What the task requires:
Look through the entries below for the string "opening", and copy each line where it is found.

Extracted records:
>>>>
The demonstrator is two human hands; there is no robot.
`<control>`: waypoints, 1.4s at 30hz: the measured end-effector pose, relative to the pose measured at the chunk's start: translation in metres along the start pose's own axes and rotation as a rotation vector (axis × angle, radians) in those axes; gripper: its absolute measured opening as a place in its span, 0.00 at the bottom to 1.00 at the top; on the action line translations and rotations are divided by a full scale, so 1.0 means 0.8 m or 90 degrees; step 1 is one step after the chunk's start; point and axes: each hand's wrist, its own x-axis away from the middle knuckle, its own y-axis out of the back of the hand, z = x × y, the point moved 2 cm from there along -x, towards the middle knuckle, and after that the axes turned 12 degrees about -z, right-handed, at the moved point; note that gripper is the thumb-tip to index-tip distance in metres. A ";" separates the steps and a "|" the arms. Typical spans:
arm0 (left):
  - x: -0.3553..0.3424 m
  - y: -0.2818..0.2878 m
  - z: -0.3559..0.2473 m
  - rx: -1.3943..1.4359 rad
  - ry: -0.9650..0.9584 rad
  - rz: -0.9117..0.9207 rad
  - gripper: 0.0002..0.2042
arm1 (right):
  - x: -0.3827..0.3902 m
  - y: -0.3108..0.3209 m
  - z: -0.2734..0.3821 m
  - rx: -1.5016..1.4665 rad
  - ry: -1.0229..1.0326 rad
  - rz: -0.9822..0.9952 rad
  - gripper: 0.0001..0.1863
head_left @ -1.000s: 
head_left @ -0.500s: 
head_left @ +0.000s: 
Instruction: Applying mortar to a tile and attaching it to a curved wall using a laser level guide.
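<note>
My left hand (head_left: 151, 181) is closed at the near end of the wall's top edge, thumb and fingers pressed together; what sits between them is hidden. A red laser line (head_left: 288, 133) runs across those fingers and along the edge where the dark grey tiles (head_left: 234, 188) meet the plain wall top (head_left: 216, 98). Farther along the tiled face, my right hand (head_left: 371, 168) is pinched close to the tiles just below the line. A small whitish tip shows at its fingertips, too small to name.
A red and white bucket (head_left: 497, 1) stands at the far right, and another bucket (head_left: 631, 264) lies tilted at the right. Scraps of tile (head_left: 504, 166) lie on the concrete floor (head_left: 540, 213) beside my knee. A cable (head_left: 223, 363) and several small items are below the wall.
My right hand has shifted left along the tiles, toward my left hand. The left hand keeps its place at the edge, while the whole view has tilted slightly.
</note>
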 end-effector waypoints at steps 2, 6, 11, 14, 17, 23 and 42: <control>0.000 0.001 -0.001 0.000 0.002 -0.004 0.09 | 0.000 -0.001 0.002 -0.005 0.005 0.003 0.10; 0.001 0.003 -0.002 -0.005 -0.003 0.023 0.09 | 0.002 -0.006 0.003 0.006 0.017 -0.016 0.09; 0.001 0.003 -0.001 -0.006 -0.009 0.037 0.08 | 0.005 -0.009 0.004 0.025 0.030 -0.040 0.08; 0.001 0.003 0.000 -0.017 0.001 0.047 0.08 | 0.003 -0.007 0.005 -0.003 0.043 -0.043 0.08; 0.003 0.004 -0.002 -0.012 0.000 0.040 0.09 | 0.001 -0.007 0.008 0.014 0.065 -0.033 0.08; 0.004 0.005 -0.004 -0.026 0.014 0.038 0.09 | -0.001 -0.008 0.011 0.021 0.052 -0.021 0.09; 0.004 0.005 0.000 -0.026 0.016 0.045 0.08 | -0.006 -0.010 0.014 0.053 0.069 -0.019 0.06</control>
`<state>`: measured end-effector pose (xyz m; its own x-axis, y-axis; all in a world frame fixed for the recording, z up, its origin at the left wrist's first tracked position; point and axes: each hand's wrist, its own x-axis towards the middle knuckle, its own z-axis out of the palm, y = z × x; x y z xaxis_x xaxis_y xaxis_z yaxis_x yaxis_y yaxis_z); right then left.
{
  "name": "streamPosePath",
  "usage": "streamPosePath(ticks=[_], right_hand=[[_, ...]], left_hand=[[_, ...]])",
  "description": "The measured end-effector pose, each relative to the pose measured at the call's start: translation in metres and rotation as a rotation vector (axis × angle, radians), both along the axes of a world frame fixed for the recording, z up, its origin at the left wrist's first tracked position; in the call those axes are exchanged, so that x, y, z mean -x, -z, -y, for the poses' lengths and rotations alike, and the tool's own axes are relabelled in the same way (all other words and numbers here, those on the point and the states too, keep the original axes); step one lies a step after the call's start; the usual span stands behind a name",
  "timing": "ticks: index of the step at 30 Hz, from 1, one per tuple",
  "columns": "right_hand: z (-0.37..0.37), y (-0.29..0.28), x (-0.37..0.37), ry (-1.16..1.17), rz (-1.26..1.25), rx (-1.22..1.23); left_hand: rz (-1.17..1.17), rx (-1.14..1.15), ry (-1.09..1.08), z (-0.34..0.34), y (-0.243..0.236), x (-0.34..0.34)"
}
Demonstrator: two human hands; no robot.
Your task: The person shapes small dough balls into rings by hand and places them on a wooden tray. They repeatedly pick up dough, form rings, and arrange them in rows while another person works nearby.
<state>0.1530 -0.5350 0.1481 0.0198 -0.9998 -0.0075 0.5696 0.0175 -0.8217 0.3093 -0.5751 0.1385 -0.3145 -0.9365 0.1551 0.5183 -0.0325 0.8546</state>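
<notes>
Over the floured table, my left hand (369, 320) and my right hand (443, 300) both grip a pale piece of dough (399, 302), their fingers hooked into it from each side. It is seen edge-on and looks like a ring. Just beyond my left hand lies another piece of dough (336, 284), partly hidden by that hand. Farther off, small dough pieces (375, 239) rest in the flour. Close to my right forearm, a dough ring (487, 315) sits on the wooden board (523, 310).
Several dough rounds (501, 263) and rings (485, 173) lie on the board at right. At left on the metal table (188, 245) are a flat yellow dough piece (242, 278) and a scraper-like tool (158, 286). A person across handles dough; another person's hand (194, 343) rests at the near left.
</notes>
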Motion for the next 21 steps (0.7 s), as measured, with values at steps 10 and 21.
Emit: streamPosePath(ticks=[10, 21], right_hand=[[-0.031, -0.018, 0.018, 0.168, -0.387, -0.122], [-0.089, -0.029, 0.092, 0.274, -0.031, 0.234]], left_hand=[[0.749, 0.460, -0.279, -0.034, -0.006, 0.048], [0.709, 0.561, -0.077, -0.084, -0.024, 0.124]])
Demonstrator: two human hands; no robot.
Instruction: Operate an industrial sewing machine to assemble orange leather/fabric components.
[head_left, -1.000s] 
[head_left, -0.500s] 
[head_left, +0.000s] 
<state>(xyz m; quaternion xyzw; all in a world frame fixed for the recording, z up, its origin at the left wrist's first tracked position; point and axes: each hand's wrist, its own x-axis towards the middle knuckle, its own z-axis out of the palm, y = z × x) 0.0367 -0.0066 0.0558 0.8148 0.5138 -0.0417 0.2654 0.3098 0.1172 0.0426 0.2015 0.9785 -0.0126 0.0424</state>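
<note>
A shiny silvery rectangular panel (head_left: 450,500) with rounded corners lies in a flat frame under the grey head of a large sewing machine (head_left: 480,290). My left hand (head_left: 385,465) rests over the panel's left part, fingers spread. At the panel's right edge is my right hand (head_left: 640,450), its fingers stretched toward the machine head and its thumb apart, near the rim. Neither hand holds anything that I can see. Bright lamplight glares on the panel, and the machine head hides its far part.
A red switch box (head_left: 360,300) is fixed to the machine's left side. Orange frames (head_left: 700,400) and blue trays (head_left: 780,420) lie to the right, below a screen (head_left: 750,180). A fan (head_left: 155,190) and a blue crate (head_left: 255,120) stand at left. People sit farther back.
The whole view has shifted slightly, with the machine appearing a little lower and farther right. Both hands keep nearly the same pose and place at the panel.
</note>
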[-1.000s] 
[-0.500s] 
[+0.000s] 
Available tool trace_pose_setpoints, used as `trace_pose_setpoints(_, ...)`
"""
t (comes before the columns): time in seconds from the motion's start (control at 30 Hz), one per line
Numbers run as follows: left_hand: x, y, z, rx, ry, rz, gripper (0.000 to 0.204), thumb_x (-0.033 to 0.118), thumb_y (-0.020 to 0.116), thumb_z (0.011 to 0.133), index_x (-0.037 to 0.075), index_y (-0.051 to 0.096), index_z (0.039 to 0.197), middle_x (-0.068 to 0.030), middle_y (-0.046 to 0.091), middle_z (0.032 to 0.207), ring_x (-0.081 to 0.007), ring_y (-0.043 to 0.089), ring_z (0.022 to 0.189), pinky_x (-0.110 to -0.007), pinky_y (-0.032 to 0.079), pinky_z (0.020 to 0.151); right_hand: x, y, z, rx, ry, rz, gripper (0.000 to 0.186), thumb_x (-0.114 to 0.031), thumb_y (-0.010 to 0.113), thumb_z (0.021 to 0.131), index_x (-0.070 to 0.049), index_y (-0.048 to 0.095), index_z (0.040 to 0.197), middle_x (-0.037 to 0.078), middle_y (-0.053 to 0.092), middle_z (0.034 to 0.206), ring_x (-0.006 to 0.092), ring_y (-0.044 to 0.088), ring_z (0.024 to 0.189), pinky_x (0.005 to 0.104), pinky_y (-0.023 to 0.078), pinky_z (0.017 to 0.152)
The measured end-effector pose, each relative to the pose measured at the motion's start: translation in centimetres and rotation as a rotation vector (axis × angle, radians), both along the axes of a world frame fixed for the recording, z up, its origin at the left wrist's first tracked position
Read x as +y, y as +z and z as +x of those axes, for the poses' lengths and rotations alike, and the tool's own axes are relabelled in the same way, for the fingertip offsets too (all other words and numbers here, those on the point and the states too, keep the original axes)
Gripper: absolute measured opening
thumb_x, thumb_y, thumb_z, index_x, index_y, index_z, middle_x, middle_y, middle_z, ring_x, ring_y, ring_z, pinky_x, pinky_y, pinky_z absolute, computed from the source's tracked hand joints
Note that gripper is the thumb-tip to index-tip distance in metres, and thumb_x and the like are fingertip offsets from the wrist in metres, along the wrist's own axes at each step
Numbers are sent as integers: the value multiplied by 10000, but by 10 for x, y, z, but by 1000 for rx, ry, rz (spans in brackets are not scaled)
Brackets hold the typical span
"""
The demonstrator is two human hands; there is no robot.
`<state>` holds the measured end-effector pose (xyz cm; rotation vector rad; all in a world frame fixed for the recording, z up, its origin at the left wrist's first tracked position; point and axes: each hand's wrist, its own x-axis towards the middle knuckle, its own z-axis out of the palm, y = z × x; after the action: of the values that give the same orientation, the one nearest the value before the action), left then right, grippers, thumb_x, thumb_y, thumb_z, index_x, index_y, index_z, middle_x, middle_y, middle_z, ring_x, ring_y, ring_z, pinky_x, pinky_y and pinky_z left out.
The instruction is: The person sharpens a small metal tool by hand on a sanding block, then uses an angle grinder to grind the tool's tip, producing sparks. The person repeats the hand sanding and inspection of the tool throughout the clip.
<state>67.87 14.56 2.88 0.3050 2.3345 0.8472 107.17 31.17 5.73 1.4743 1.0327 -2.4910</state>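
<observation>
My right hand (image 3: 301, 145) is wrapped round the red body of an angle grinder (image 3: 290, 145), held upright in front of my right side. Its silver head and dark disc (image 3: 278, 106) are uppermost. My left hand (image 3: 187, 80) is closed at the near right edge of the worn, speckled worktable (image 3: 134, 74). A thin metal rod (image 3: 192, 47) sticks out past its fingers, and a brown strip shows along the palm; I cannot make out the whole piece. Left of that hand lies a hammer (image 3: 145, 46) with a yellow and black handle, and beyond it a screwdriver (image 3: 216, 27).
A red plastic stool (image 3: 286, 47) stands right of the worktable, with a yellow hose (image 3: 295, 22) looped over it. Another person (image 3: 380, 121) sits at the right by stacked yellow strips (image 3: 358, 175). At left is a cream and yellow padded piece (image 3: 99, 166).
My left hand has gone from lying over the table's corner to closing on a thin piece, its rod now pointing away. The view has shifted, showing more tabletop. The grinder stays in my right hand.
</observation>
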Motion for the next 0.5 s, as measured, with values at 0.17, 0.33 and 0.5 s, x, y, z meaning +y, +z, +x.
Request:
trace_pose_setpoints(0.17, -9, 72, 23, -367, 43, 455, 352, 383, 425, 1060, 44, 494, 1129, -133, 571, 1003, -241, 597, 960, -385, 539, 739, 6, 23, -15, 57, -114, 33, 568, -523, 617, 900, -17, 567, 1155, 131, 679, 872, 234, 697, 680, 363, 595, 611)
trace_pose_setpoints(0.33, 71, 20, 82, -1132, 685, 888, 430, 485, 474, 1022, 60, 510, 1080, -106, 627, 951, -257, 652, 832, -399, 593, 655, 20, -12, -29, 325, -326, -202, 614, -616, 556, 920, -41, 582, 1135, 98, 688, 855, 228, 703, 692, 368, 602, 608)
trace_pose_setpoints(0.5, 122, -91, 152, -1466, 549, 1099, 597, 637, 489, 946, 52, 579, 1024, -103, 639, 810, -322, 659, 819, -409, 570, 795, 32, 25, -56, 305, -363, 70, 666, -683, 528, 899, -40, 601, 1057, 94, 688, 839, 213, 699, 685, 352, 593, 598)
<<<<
Answer box:
`<control>`: waypoints, 1.4s at 30hz: the measured end-effector pose, relative to the pose measured at the chunk's start: translation in metres along the start pose's own axes and rotation as a rotation vector (axis × angle, radians) in those axes; gripper: its absolute measured opening as a place in its span, 0.00 at the bottom to 1.00 at the top; on the action line translations and rotations are divided by a full scale, so 1.0 means 0.8 m or 90 degrees; step 1 is one step after the chunk's start; point and axes: each hand's wrist, its own x-axis away from the middle knuckle, its own y-axis out of the back of the hand, z = x × y, the point moved 2 cm from there along -x, towards the middle knuckle, and after that the axes turned 12 degrees about -z, right-handed, at the moved point; note that gripper is the thumb-tip to index-tip distance in metres. A ";" separates the steps and a "|" the arms. Typical spans:
Gripper: absolute measured opening

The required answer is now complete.